* EXERCISE DATA *
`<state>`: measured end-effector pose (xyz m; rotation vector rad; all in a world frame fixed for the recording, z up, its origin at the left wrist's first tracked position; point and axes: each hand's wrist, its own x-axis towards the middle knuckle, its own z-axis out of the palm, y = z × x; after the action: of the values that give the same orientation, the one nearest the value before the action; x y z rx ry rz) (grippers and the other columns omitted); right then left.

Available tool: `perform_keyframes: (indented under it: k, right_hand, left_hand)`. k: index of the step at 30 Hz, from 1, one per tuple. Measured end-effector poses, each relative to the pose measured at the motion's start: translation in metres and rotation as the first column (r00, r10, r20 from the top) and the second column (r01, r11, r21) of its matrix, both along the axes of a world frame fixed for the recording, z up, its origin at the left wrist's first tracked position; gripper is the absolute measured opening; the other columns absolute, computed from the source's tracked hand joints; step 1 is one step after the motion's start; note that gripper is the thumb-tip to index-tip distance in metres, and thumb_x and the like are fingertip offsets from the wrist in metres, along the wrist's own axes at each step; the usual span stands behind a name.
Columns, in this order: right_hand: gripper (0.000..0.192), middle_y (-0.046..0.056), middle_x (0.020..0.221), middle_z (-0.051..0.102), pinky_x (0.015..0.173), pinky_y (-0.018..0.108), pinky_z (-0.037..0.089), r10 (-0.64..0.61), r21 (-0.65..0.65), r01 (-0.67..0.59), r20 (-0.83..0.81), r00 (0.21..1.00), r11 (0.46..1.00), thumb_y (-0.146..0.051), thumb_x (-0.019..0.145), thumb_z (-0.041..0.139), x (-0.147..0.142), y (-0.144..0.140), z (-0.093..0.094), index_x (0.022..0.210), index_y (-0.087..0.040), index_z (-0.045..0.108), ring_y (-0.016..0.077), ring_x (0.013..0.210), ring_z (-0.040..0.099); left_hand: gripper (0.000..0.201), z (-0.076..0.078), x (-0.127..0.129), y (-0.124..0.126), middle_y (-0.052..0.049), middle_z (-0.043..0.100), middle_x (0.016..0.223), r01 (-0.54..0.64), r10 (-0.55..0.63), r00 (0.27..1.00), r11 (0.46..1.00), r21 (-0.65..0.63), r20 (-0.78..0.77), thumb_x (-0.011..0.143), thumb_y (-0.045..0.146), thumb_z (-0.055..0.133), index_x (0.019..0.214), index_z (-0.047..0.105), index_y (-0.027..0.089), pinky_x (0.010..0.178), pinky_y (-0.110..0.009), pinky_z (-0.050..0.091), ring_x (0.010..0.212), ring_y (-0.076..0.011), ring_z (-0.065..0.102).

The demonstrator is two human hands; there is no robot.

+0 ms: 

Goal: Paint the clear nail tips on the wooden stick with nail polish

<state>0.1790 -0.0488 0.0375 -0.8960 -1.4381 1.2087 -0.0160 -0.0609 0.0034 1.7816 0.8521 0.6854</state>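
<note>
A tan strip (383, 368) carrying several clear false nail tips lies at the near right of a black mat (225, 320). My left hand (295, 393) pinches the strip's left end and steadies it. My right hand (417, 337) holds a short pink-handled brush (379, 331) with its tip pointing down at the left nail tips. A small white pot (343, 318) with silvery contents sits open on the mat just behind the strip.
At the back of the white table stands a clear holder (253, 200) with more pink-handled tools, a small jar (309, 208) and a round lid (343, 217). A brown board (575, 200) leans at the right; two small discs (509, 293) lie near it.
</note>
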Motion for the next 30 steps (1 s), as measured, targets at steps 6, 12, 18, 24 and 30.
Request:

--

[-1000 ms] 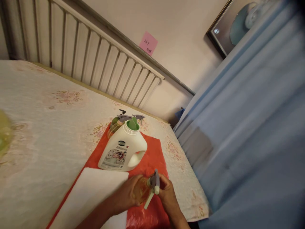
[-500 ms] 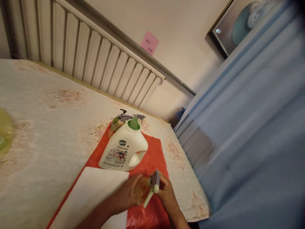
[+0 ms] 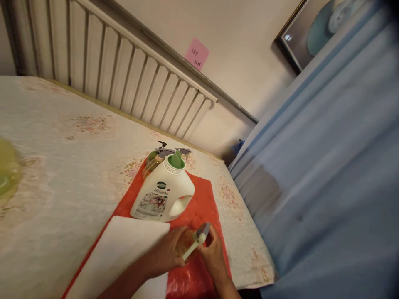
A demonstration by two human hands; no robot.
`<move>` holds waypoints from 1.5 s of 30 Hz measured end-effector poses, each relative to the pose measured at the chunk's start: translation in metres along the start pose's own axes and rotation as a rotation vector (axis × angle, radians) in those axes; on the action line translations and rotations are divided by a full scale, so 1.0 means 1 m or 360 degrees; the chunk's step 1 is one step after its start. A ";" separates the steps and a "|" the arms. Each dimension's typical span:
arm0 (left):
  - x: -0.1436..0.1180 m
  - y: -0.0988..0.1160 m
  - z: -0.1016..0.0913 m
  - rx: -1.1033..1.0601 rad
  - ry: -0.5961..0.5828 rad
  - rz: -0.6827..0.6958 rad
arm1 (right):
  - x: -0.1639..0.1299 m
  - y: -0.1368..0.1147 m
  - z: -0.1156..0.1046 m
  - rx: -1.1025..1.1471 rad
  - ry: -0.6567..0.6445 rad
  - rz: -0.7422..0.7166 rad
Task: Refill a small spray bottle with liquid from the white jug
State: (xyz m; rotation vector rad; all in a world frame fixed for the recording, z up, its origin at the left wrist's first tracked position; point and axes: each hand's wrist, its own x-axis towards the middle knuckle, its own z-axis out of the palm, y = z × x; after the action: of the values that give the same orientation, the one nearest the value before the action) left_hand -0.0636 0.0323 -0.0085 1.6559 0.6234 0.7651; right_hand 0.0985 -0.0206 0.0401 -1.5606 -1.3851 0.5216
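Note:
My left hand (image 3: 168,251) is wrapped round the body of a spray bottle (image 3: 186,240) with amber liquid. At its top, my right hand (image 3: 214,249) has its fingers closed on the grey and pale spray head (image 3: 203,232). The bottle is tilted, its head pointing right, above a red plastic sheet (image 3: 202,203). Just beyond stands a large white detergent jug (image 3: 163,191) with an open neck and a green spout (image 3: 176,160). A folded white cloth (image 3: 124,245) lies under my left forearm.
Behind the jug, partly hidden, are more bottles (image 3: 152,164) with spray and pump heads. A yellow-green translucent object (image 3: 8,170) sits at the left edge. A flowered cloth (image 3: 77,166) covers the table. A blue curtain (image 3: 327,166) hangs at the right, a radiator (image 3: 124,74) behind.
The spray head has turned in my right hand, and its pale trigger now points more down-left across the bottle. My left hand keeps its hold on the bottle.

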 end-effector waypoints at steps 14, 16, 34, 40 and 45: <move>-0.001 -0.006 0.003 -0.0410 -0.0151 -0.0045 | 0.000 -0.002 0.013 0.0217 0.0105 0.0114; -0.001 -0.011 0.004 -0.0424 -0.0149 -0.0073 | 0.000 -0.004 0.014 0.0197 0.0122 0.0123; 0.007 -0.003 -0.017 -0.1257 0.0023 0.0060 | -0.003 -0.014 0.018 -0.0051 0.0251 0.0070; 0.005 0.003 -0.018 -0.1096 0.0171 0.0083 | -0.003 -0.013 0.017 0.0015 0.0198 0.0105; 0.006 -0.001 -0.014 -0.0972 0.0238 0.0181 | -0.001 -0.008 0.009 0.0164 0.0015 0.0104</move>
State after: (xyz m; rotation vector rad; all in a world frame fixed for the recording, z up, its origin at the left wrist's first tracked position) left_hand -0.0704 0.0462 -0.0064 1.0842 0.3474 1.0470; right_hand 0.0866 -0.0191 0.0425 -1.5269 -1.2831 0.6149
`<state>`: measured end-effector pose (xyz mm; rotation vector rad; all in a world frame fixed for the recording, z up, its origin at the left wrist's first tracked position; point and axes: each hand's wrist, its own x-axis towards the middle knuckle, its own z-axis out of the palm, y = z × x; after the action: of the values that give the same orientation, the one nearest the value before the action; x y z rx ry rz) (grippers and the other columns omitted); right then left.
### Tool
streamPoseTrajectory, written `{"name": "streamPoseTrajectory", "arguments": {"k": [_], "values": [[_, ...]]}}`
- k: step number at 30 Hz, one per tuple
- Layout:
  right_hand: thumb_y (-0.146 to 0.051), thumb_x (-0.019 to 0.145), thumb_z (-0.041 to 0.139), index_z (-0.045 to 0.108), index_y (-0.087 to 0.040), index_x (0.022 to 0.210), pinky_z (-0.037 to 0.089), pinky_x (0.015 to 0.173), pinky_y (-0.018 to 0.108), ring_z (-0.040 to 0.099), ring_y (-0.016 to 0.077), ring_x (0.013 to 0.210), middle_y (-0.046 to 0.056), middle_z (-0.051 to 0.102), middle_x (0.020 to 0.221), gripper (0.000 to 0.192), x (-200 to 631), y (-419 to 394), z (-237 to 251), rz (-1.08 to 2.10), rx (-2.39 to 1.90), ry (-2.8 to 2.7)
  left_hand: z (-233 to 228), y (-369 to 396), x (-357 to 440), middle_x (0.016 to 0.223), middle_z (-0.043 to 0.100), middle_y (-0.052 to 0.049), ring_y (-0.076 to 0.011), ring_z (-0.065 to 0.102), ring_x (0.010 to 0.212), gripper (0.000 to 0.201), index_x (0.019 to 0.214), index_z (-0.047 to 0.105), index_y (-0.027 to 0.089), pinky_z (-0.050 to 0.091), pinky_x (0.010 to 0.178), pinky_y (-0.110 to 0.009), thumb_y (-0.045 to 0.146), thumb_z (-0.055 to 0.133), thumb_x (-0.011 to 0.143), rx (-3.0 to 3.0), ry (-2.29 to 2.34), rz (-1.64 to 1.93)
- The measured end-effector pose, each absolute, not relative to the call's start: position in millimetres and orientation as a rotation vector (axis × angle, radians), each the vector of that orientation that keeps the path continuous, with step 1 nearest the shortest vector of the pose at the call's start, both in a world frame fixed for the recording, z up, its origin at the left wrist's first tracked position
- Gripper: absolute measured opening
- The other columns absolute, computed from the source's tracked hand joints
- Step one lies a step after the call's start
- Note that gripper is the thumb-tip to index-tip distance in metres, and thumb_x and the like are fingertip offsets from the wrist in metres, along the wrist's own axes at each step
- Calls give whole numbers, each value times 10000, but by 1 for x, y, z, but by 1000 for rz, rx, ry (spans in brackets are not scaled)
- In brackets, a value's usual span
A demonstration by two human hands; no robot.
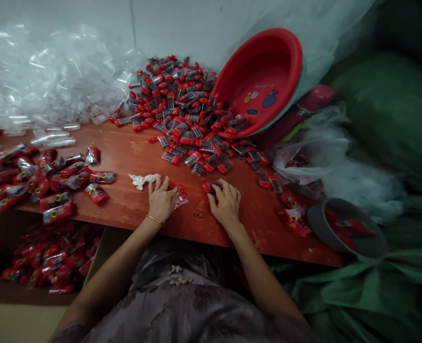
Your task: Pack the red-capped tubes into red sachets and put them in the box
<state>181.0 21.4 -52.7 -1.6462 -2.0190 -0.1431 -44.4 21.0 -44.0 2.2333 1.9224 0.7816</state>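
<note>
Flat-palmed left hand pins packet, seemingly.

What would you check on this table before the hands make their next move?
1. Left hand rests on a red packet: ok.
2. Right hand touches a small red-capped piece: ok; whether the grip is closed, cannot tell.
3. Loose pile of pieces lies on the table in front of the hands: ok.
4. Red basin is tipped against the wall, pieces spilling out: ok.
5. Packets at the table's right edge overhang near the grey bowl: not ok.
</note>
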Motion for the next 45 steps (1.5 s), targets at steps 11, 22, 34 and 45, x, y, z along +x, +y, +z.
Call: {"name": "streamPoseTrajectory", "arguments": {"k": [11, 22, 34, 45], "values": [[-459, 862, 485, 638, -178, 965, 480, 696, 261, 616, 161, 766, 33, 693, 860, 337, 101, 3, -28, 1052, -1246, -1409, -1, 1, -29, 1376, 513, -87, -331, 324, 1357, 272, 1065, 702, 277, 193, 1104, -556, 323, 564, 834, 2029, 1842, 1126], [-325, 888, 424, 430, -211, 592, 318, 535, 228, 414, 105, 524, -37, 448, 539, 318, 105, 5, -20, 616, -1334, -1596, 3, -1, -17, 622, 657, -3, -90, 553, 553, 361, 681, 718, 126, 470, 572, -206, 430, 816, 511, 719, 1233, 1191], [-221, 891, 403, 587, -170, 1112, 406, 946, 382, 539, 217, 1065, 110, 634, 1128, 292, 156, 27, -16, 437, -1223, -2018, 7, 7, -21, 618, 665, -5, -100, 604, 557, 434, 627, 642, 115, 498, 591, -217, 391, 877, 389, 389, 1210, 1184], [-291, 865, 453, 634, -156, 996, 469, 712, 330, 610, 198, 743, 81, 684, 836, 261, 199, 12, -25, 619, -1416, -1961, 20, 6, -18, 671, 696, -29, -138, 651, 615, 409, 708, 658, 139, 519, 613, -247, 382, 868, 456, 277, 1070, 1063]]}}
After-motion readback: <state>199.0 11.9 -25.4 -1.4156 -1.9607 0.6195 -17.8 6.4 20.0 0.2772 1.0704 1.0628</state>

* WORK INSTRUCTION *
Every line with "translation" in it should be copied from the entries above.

* REPLY TO THE EXERCISE *
Available tool: `perform_keyframes: (indented under it: k, right_hand, left_hand)`. k: index of the step at 30 Hz, from 1, one per tuple. Measured end-effector poses, each relative to the pose measured at the motion's start: translation in metres and rotation as the first column (r00, r10, r20 from the top) and the second column (r01, r11, r21) of its matrix, both along the axes of a world frame fixed for the recording, z up, its origin at the left wrist's first tracked position; gripper is the absolute measured opening; the other columns absolute, computed from the source's tracked hand joints; step 1 is one step after the motion's start; note that gripper is the thumb-tip to index-tip distance in metres, and thumb_x and the like are fingertip offsets from the wrist in metres, along the wrist's own axes at each step; the usual span stands behind a name.
`<move>` holds waypoints from 1.5 s of 30 Hz measured end-effector poses, each relative to the pose measured at the chunk's start: translation in metres along the start pose's own axes and rotation as a rotation vector (axis × angle, radians) in those axes; on the action line translations and rotations are divided by a full scale, so 1.0 means 1 m or 360 degrees; the chunk's step 1 is one step after its start. A ";" separates the steps and a "|" the arms. Each dimension's typical span:

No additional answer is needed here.